● Problem requirements: Below are lines of data, and only some are wanted. Please repeat exactly those from the line that has "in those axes" through the line that has "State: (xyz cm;".

● Data:
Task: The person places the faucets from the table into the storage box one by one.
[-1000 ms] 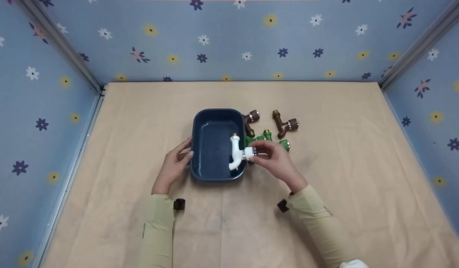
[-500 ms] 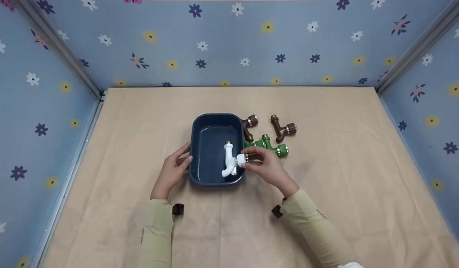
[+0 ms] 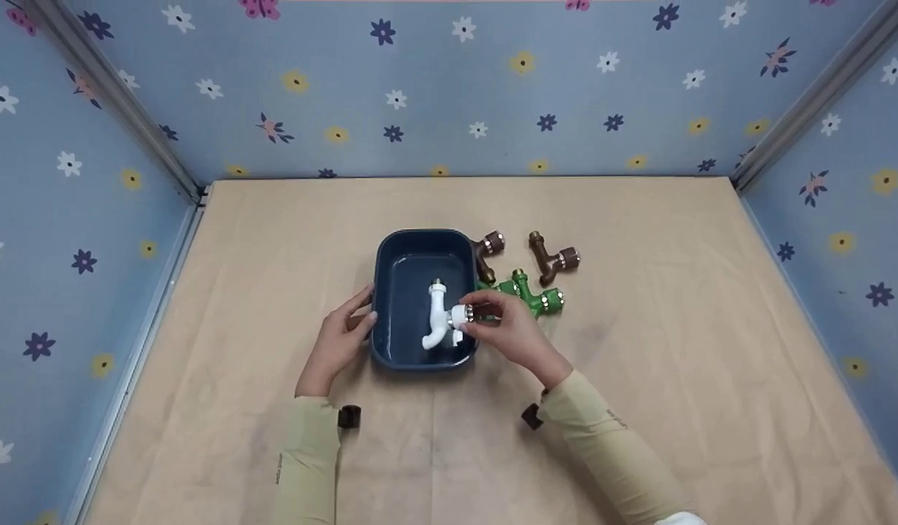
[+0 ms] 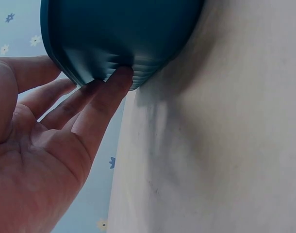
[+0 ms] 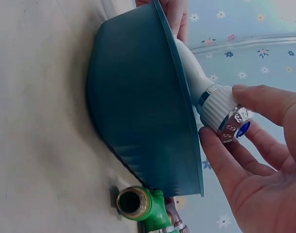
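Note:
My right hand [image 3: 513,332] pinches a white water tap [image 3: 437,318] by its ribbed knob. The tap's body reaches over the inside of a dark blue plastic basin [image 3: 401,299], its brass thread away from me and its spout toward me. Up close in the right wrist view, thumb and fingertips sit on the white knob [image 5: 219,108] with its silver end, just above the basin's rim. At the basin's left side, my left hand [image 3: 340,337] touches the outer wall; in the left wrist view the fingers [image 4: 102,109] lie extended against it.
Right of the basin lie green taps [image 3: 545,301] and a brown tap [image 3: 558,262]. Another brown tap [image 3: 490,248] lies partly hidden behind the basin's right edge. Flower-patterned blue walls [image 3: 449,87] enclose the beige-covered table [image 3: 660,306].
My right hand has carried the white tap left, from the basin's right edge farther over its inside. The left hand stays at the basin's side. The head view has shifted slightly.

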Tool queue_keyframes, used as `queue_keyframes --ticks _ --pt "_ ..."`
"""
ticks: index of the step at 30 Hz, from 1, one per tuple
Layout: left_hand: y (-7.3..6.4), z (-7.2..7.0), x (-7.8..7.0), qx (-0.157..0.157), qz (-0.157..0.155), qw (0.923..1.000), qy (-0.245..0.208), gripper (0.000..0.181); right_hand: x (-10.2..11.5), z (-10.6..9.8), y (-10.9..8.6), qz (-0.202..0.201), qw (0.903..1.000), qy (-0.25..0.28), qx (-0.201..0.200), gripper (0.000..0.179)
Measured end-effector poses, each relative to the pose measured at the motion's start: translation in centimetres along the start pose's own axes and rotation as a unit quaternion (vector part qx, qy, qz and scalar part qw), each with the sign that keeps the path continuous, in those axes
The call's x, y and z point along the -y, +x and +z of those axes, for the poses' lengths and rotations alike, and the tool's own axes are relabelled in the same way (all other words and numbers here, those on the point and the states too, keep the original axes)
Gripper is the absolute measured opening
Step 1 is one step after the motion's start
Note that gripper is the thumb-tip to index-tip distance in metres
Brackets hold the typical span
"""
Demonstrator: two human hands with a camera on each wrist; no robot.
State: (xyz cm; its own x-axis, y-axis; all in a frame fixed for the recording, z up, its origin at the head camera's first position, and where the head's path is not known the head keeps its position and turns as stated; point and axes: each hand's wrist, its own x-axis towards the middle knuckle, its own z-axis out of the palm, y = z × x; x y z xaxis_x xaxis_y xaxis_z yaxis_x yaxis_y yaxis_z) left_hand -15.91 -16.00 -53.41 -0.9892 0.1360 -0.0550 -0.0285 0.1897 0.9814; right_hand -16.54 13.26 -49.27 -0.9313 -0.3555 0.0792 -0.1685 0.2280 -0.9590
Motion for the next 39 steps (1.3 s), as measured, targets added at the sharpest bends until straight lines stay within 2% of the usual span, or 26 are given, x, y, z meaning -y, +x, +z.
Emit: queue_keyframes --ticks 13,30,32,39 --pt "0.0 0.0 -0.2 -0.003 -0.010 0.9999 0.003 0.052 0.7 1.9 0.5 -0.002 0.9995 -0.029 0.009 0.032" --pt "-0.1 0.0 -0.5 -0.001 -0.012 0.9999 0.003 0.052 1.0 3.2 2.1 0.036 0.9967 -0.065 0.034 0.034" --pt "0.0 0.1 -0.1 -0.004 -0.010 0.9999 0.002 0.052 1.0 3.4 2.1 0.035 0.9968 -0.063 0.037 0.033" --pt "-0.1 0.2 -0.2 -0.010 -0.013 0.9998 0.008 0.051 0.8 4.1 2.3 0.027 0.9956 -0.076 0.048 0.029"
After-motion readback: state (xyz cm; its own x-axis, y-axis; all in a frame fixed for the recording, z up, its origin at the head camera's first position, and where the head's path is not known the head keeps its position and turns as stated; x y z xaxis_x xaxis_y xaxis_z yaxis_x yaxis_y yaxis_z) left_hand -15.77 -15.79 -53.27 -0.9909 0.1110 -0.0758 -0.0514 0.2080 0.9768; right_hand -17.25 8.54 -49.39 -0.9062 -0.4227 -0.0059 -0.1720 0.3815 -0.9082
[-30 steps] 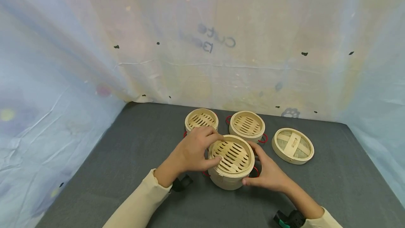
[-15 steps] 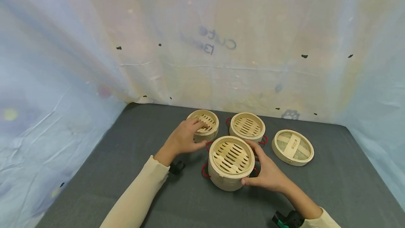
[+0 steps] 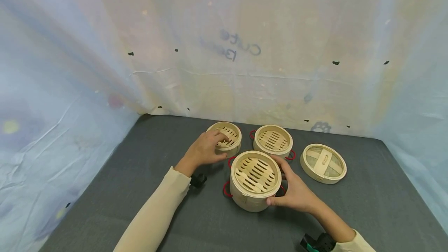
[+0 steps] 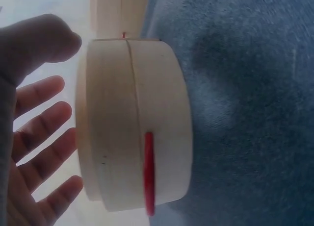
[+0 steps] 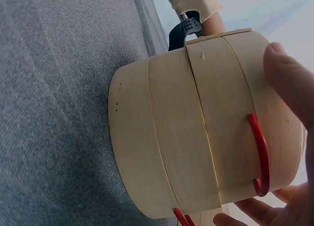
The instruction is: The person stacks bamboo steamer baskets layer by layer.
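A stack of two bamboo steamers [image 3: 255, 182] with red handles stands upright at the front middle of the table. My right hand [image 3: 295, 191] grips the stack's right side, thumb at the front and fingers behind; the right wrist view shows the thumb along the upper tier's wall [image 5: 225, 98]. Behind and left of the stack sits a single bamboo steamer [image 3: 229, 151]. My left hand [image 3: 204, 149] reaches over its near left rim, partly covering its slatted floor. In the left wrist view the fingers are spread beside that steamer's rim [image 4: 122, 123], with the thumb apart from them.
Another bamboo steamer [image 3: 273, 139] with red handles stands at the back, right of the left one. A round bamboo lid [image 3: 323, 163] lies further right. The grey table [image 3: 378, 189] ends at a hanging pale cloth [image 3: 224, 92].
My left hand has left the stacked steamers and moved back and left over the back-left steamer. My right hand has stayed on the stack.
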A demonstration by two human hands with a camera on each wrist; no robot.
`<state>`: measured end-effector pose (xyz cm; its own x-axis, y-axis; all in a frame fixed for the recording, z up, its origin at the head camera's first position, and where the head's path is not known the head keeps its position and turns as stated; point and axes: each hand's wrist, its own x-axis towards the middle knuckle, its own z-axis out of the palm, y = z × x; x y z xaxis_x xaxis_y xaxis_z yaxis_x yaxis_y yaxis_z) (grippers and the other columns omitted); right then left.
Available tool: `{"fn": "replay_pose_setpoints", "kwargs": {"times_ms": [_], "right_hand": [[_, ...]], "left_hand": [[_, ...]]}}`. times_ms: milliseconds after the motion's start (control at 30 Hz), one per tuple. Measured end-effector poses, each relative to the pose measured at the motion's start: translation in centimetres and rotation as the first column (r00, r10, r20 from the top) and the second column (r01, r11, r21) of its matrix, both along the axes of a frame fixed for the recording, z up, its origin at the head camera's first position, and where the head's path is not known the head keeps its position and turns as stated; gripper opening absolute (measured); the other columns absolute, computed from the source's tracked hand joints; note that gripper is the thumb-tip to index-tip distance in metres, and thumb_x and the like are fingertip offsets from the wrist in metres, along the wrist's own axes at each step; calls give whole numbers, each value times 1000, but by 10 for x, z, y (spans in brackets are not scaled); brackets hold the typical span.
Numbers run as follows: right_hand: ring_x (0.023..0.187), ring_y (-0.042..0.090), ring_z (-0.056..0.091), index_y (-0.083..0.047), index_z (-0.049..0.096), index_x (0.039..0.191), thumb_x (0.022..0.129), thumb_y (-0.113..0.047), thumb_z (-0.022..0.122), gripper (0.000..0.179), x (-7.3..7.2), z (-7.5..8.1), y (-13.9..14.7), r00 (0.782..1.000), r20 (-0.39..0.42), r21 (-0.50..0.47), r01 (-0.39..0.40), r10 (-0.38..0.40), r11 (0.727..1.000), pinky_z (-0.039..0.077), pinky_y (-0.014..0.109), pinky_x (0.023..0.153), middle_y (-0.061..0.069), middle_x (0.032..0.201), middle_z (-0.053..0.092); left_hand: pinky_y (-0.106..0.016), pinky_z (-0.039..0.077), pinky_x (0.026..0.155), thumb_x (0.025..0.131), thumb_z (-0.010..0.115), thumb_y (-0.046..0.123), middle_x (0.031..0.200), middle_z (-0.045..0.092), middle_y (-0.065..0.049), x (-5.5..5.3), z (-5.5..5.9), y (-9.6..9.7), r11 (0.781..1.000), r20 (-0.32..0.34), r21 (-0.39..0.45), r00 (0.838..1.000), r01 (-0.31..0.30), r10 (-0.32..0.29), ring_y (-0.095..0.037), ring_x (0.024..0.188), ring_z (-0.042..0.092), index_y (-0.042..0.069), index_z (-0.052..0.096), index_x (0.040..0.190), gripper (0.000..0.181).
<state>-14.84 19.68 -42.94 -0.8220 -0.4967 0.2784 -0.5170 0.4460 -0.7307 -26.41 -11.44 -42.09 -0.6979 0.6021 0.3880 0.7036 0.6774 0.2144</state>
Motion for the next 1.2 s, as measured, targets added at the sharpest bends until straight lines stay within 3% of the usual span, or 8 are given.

● Answer section:
Measured end-effector poses, each relative to the pose measured at the motion's start: translation in centimetres along the start pose's own axes and rotation as a unit quaternion (vector part qx, qy, qz and scalar part qw), each with the sign that keeps the path continuous, in those axes
The call's x, y and z point along the -y, +x and +z of those axes, for the poses' lengths and rotations alike, and the tool's own axes are relabelled in the same way (all other words and numbers here, those on the point and the states too, keep the original axes)
Gripper is the absolute measured opening
Step 1 is one step after the motion's start
Note that gripper is the thumb-tip to index-tip distance in metres
Brackets hold the typical span
"""
Demonstrator: two human hands with a camera on each wrist; no robot.
State: (xyz cm; its own x-axis, y-axis; all in a frame fixed for the recording, z up, its origin at the head camera's first position, and where the head's path is not known the head keeps its position and turns as stated; point and axes: each hand's wrist, its own x-axis towards the middle knuckle, its own z-axis out of the palm, y = z × x; x y z xaxis_x xaxis_y xaxis_z yaxis_x yaxis_y yaxis_z) left_hand -15.91 -16.00 -53.41 -0.9892 0.1360 -0.0550 -0.0285 0.1897 0.9814; right_hand -16.54 13.26 -49.27 -0.9313 -0.3555 0.0792 -0.1685 0.2280 -0.9590

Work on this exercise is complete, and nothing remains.